Today we even have a name for this kind of movement: NEAT — Non-Exercise Activity Thermogenesis.


It’s the energy we burn through everyday activity that isn’t formal exercise. Things like cooking, cleaning, gardening, carrying groceries, climbing stairs, standing instead of sitting, walking through the woods, or tending to the work of the day.


Nanny's life was full of NEAT long before anyone gave it an acronym.


She didn’t move to stay fit. She stayed fit because she moved.


Her strength wasn’t built in a gym. It was built in kitchens, barns, gardens, and forests. It was built through work that mattered, through caring for people, and through simply using the body she had.


Today, many of us live very differently. We sit to work. We sit to drive. We sit to relax. We sit to connect. Movement has become something we schedule instead of something we live.

We try to undo hours of stillness with a short workout and then return right back to the chair.


Slowly, quietly, our bodies adapt to not being used.


One of my favorite stories about my grandmother actually made the news once. A surprise crop of vegetables had started growing on top of a manure pile. When she climbed up to harvest them, a reporter asked her what she would do if she fell.


Her answer was simple.

“I’d get back up.”

No hesitation. No fear. Just certainty.


That response says everything about how she lived in her body. She trusted it. She used it. She didn’t treat it like something fragile that needed to be protected from life.


She simply lived in it.


The beauty of everyday movement is that it belongs to everyone. Honoring our bodies doesn’t require a perfect workout plan or hours in the gym. Sometimes it simply means sitting a little less, walking a little more, carrying what we’re able, tending a garden, taking the long way around, or choosing motion when stillness would be easier.

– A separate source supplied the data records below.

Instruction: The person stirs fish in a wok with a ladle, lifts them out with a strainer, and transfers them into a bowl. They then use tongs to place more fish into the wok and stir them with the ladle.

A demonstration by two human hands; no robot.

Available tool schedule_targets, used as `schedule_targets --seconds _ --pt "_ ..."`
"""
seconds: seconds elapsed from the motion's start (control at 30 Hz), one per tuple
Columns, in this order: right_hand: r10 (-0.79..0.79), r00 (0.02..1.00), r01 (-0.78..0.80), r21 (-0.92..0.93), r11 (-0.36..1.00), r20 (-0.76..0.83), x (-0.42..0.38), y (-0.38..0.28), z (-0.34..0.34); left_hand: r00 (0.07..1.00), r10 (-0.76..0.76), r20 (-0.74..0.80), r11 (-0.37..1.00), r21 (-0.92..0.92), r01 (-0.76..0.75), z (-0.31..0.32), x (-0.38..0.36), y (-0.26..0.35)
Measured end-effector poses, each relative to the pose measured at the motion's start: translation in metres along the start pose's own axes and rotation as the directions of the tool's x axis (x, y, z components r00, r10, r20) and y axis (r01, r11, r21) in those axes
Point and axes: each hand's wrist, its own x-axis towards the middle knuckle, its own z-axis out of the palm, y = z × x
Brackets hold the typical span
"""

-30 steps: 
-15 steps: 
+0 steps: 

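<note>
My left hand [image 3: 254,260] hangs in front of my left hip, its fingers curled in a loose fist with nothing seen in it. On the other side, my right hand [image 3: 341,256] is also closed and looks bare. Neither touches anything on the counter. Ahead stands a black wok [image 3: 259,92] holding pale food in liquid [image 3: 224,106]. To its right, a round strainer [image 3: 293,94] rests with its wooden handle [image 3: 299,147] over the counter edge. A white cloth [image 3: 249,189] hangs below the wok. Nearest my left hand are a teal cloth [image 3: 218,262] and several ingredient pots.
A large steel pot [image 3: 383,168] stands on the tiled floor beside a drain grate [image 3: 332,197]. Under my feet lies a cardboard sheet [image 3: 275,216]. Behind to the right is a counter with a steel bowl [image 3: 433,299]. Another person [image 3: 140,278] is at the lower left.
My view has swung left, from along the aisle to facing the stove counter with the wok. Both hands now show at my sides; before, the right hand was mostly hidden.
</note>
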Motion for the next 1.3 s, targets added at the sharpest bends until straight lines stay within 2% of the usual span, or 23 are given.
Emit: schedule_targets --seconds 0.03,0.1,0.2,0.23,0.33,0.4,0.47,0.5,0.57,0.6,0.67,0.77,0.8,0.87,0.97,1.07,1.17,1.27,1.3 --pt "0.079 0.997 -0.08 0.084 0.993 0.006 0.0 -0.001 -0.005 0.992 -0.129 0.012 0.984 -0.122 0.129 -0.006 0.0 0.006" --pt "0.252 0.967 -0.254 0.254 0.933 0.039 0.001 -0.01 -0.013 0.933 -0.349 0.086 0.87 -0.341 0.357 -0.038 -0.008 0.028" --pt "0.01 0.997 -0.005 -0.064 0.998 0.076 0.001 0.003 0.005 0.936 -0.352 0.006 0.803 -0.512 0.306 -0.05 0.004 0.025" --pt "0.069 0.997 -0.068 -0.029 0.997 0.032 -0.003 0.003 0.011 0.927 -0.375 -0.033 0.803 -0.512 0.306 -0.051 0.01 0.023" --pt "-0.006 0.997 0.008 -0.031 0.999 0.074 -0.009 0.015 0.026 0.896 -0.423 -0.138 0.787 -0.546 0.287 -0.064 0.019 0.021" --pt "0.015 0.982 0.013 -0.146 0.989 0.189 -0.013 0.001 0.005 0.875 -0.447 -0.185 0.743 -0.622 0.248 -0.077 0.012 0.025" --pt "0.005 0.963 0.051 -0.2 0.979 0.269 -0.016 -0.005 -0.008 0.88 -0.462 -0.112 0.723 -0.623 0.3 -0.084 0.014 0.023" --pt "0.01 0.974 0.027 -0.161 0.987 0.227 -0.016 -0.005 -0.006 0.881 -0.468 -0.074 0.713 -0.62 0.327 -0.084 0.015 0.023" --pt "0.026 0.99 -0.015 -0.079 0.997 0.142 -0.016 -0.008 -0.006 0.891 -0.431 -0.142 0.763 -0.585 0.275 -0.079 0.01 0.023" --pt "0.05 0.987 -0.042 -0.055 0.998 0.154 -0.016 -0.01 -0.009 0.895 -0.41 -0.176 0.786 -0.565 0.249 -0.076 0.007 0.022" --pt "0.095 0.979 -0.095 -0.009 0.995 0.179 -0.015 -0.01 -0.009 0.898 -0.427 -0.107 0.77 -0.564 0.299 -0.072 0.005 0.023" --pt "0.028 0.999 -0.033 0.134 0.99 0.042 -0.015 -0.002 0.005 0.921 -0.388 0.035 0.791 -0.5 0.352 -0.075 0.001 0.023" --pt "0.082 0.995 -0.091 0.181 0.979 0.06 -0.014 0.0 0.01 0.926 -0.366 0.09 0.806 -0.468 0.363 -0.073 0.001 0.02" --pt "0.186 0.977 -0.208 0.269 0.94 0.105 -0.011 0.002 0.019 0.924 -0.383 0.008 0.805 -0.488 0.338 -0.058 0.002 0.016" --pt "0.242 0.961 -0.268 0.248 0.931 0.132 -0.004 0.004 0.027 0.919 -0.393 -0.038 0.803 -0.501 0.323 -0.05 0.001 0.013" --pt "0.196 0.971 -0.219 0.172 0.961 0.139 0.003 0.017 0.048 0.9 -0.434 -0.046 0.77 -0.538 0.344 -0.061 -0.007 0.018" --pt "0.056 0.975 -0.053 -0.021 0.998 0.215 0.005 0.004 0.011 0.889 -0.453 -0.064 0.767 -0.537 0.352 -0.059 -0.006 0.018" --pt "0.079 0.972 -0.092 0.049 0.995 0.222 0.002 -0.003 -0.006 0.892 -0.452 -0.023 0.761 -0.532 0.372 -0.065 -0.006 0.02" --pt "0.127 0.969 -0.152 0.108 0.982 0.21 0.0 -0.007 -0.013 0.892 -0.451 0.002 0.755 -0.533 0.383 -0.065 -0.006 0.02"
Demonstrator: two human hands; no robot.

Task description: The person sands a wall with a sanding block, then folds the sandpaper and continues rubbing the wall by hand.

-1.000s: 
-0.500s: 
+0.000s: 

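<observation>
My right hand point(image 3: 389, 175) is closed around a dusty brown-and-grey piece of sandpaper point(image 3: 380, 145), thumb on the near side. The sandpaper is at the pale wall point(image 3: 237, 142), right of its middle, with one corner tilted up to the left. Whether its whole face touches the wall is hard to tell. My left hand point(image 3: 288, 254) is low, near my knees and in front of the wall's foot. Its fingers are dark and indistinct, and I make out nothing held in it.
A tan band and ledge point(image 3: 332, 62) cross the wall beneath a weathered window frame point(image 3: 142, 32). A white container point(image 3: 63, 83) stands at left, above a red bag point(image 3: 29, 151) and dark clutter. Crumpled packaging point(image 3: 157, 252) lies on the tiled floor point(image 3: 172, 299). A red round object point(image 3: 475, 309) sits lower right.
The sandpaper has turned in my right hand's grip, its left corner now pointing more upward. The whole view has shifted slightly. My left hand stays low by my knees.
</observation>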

Not everyone can do everything.

But everyone can do something.


Maybe honoring Nanny’s legacy doesn’t mean exercising more. Maybe it means remembering that our bodies were built to move through life, not watch it pass by.

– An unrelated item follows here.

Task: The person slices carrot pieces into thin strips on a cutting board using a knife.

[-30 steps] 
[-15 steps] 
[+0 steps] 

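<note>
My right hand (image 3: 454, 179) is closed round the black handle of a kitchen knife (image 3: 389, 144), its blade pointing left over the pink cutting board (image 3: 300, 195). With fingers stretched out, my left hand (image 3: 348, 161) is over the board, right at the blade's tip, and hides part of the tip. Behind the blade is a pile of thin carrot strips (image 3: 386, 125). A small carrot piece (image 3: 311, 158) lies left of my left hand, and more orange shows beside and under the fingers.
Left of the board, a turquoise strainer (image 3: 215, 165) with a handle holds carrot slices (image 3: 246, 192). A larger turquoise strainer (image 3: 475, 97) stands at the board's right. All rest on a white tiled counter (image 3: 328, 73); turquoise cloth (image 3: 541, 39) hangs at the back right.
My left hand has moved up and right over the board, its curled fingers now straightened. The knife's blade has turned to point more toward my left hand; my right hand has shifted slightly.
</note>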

Our bodies aren’t meant to be preserved. They’re meant to be lived in.


Thank you for leading the long line of strong women in my life. Your footsteps made the path easier for the rest of us to follow.
Thank you for leading the long line of strong women in my life. Your footsteps made the path easier for the rest of us to follow.

 
 
 

1 Comment


Dayle Sheehan
Dayle Sheehan
6 days ago

This is my fav post so far! What a great reminder that every task can be both productive and good for you. As a person in a wheelchair, I am so so aware of how lucky we are to move, in whatever capacity that is. Even with less ability, I feel so grateful for every task I am still doing independently. Thank you for this reminder and sharing your Grandma's amazing story.